> [Dataset excerpt]:
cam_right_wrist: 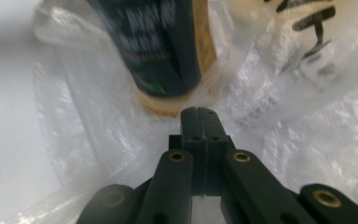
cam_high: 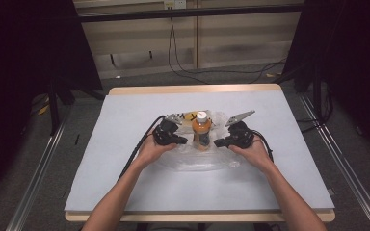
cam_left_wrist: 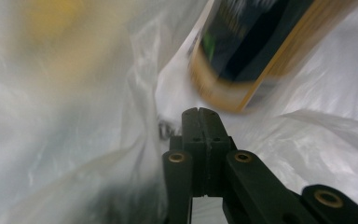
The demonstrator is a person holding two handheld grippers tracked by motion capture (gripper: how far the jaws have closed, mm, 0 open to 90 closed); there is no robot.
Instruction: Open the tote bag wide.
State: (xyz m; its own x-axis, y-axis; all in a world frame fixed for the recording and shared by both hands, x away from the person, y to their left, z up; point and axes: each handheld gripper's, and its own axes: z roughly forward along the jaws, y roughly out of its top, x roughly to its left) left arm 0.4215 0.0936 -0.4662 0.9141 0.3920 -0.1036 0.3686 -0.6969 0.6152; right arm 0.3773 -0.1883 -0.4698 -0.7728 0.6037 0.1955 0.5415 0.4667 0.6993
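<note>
Here we are over the pale grey surface, and right in the middle stands an orange drink bottle with a white cap and dark label, upright on a crumpled clear plastic bag. Left hand-held gripper on one side, right hand-held gripper on the other, both tips low, near the bottle's base. My read: each is gathering a side of the bag around the bottle, to open it up or draw it up.

In the left gripper view, the jaws are pressed together, and a fold of the plastic bag bunches right against the tip; it looks pinched, though the film between the jaws itself is hidden. The bottle leans across the frame only because the camera is tilted.

In the right gripper view, jaws pressed together too, tip just beside the bottle's orange foot, film all round; whether it has plastic, I cannot tell.

The high view gives the symmetry and something yellow behind the bottle; the gripper views give the closed jaws and black printing on the bag.
</note>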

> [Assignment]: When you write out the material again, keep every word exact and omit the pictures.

> [Written response]:
cam_right_wrist: 
cam_high: 
cam_left_wrist: 
The demonstrator is a person holding two handheld grippers tracked by motion capture (gripper: how far the jaws have closed, mm, 0 open to 90 closed); there is no robot.
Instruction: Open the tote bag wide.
State: (xyz m; its own x-axis, y-axis; all in a world frame fixed for the recording and shared by both hands, x away from the person, y to their left, z up; point and axes: each handheld gripper's, and its own axes: z roughly forward along the jaws, y roughly out of its top, x roughly to its left) left arm 0.4215 0.0936 -0.4662 0.9141 0.3920 -0.1036 0.3686 -0.6969 0.6152; right arm 0.3773 -0.1883 -0.4698 -0.7728 0.6037 0.1955 0.5415 0.4667 0.6993
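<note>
Here we are over the pale grey surface, and right in the middle stands an orange drink bottle with a white cap and dark label, upright on a crumpled clear plastic bag. Left hand-held gripper on one side, right hand-held gripper on the other, both tips low, near the bottle's base. My read: each is gathering a side of the bag around the bottle, to open it up or draw it up.

In the left gripper view, the jaws are pressed together, and a fold of the plastic bag bunches right against the tip; it looks pinched, though the film between the jaws itself is hidden. The bottle leans across the frame only because the camera is tilted.

In the right gripper view, jaws pressed together too, tip just beside the bottle's orange foot, film all round; whether it has plastic, I cannot tell.

The high view gives the symmetry and something yellow behind the bottle; the gripper views give the closed jaws and black printing on the bag.
</note>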

No part of the answer remains open.